In today’s marketplace brands are spending an unprecedented amount of time and money engaging consumers to attract new customers and generate new business. Engagement has become a critical pillar in modern marketing. In our young age of digital communication, a lot has been done to blur the lines between communications disciplines. Public relations, advertising, marketing, customer service, and sales are now each affected by the public’s growing use of social media to engage and talk about brands on their own terms.
The messy conglomeration of marketing and communications disciplines has made for some challenges and some opportunities.
One of the many disciplines we advise on and manage as an agency is social media. Increasingly we have found ourselves acting in a first-responder capacity with dissatisfied customers of our clients. Social media has become the front lines of customer service for the connected customer.
Our first challenge is to help our clients see this as a good thing. Challenges with customer expectations is not new for businesses, and neither are customers that voice their dissatisfaction. Now we have new ways of tuning into brand related chatter and engaging the customer. This creates an additional opportunity to retain customers and demonstrate care in highly visible manner.
This dedication to serving the customer reminds me of Joseph Jaffe and his book Flip the Funnel; where he demonstrates the value of viewing engagement with customers beyond the sales cycle as an extension of marketing. In his book he states;
Churn [read: loss of customer loyalty] is directly related to our inability to overdeliver or our propensity to underdeliver, relative to our customers expectations of how they deserve to be treated in the first place.
Expectations are a powerful thing. Especially considering that we are often not the ones who get to set them.
Three realities that we have helped our clients with:
Expectations are often proportionate with product cost if you are in the luxury product business. If your product costs more, the expectations are much higher. Fair or not, if a customer pays more for a product, there is a greater expectation that the company will go the extra mile to stand behind its product. This reality is not isolated to social media, customers have always had higher expectations for luxury products. However, these higher expectations for white glove service have been extended to the online experience.

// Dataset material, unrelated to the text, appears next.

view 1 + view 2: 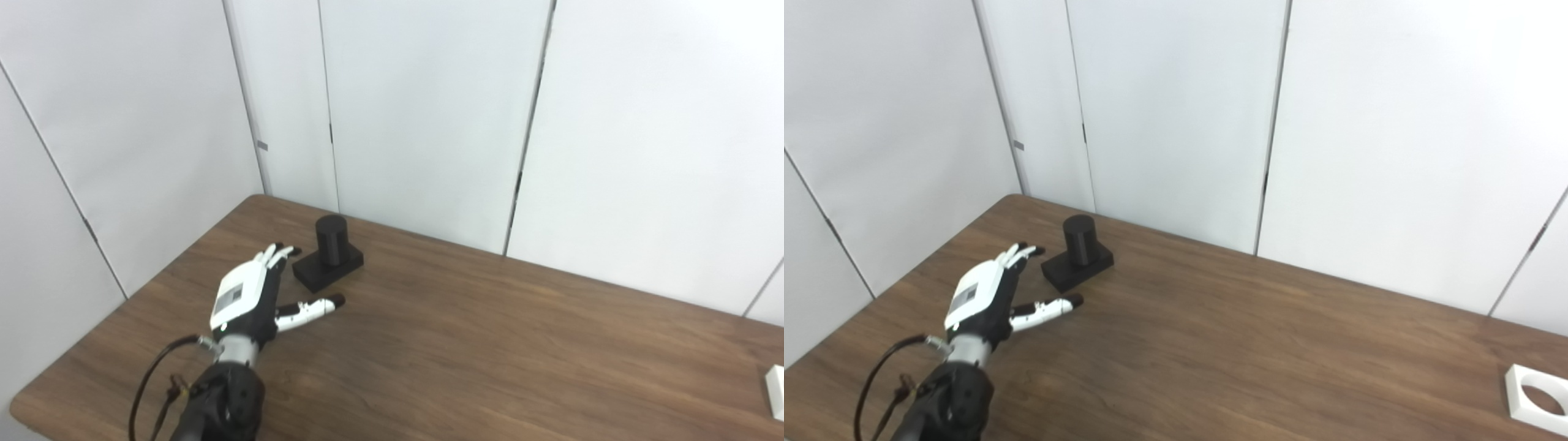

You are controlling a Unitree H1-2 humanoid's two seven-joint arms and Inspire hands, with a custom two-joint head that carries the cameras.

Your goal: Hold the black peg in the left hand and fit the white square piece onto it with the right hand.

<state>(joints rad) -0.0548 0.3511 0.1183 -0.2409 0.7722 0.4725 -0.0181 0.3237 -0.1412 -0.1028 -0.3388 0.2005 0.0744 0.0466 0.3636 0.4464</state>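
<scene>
**Left hand spread beside the peg, white piece far off to your right**

Your left hand (245, 300) reaches over the brown table (490, 343) with its fingers (275, 252) spread and its thumb splayed out to the side; it grips nothing. The fingertips lie just beside the black peg (331, 240), at the left of its square base, and you cannot tell from these views whether they touch it. The peg stands upright on that base near the table's far left corner. The white square piece (1537, 399), with its round hole, lies flat at the table's right edge, well apart from the peg. Your right hand appears in neither view.
</scene>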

Blaming the customer in a public forum is never worthwhile. Remember that social often means public. You would never have it out with a customer in the middle of a showroom. Listening with an open mind and responding graciously should always be your initial posture. The initial response from a brand online can have a significant effect on the rest of the conversation.
A positive response that is receptive and helpful will increase purchasing intent by others online.
Likewise, your response could be seen by many other existing or future prospects as a testament to your commitment to customer service, good or bad. Furthermore, studies show that a response that provides insights about the best use of your product is a powerful conversion tool when seen by others.
A recent Conversation Index study from Bazaar Voice underscores these realities. The study monitored user perceptions of responsive brands and demonstrated that consumers exhibited a higher purchase intent when observing brands responding to comments and complaints. The study identified the following trends:
- Responding to poor customer feedback increases purchase intent.
- Brand responses improve product sentiment among potential buyers.
- Lengthier, more detailed, and more balanced customer feedback is considered most helpful.
- Reviews often contain calls to action – opportunities to respond.
Study participants that witnessed brand responses to negative reviews with helpful experienced a 186% increase in purchase intent when compared to participants who saw no response (see chart below).
Image Credit: Bazaar Voice Conversation Index Volume 6
A wealth of opportunity can be found for brands that choose to engage with negative user comments and posts online. In doing so, brands live up to the higher expectations set by users while also increasing purchase intent in those who witness these exchanges.
This post was originally authored for and appeared on the Get to the Grape blog, a blog for Merlot Marketing where I served as Digital Communications Director. The article was originally posted on October 24th, 2013.